King’s book follows a string of char- acters connected to a sausage factory set in a fictional Boulder County town. Most of them are down on their luck and operating in tough circumstances, but that’s not to say the stories don’t have an uplifting quality.

King lived in Colorado from 2012 to 2016, working for Perseus Books Group in Boulder, and living in Lafayette and Louisville. Her boyfriend, now husband, had worked in sausage factories and would come home and talk about his job. That’s how King started setting her stories in that world.

The author soon began to broaden the scope and sketch out other characters, like the bartender Cynthia, who develop relationships with the workers in Bratwurst Haven. But wherever her writerly eye wanders, King explores fundamental issues related to labor, capital and solidarity.

“A lot of these characters have not chosen to do the work that they’re doing; they’ve more fallen into it,” King said in an interview with Boulder Weekly earlier this year. “And a lot of it is lowwage work, but they’re not necessarily people who have always worked for low wages. Something I was exploring specifically was, ‘How do people in lowwage jobs support one another, or not support one another?’”

How The Sausage Gets Made

In the title story, the daughter of the factory owner decides to try her hand at starting a food truck selling sausages. She intended to call the business Bratwurst Heaven, but the sign painter mistakenly wrote Bratwurst Haven.

“The title is indicative of the collection in the sense that some of these people work at the sausage factory. Some of them don’t; they just live in Boulder County,” King says. “They sometimes use work as a place to escape things, but also a place to meet new people and have a refuge.”

The food truck thread of the story came partially from King’s own struggle trying to make it as a freelance writer after moving back to Oregon and working part time at a library.

“Some of my trying-to-start-a-business type of feelings, I put in that story,” she says. King now works as the editorial production coordinator of a membership magazine for infusion nurses.

The publisher of Bratwurst Haven, West Virginia University Press, tends to gravitate toward books focused on a specific place. The differences between regions is something King has thought a lot about over the years. When she moved to Colorado, she found some similarities to her upbringing in Oregon.

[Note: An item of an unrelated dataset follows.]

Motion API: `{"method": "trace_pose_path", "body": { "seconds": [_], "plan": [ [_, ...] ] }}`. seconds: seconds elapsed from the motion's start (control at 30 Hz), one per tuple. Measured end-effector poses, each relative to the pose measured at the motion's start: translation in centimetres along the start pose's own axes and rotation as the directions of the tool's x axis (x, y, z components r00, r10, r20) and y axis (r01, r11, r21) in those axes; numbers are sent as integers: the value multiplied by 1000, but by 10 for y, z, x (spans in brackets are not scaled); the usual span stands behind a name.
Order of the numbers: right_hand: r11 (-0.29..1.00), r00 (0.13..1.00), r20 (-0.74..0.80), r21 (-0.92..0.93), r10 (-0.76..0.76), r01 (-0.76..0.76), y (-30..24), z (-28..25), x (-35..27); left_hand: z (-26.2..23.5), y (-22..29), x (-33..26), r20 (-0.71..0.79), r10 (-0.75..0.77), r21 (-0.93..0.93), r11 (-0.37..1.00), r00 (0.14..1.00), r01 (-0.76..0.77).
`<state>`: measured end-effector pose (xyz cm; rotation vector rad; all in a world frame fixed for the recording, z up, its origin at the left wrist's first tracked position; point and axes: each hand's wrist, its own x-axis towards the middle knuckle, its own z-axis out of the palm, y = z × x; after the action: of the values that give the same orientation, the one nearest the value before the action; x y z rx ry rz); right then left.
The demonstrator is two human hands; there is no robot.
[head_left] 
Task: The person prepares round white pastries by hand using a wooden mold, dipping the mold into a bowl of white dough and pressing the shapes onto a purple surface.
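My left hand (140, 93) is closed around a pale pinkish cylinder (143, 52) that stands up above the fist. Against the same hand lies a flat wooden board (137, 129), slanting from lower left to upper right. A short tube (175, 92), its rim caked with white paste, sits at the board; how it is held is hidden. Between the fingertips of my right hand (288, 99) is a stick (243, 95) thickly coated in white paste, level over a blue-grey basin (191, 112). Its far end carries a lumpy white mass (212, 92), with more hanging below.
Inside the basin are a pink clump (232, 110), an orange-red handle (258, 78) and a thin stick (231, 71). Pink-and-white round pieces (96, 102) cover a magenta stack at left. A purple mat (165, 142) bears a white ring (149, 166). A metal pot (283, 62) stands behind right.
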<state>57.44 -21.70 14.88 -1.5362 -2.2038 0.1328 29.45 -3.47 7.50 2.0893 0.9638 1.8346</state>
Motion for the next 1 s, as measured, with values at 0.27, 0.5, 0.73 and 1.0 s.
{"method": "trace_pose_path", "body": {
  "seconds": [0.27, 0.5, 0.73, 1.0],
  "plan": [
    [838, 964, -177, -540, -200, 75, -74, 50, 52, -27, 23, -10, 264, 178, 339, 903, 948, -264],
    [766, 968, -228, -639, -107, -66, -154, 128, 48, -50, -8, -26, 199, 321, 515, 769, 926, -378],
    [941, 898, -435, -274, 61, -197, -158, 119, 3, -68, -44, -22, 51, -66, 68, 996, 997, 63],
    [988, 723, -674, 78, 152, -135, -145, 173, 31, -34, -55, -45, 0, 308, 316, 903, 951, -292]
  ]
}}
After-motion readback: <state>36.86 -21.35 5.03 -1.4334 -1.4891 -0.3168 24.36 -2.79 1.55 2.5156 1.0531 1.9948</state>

“There was something about the culture that felt like I was coming home. And I kept trying to figure out what it was because I grew up in Western Oregon and the landscape’s very different on the Front Range,” she says.

To interrogate that idea, King asked herself: Does being a Western American mean anything? “Some days I think it does,” she says. “Some days I think it doesn’t.”

Despite that ambivalence, King sees some key differences between Coloradans and Oregonians. In her estimation, people in Colorado are more outgoing. King pointed out that there’s differences even within Boulder County, “which is something that I explored in my collection, because it’s definitely not about people you would think of when you think of Boulder nowadays.”

The next project for King is a historical novel about a traveling women’s basketball team in the 1930s, the All American Red Heads.

In the meantime, she’s still basking in the glow of her recent honor.

“It means a lot to me to win the Colorado Book Award,” King says. “I’m a harsh critic of myself, of my own work, and other people’s work. To know other people who are harsh critics thought it was good, that means so much to me. And to have it represent Colorado and the people I got to know in my time there, that means a lot, too.”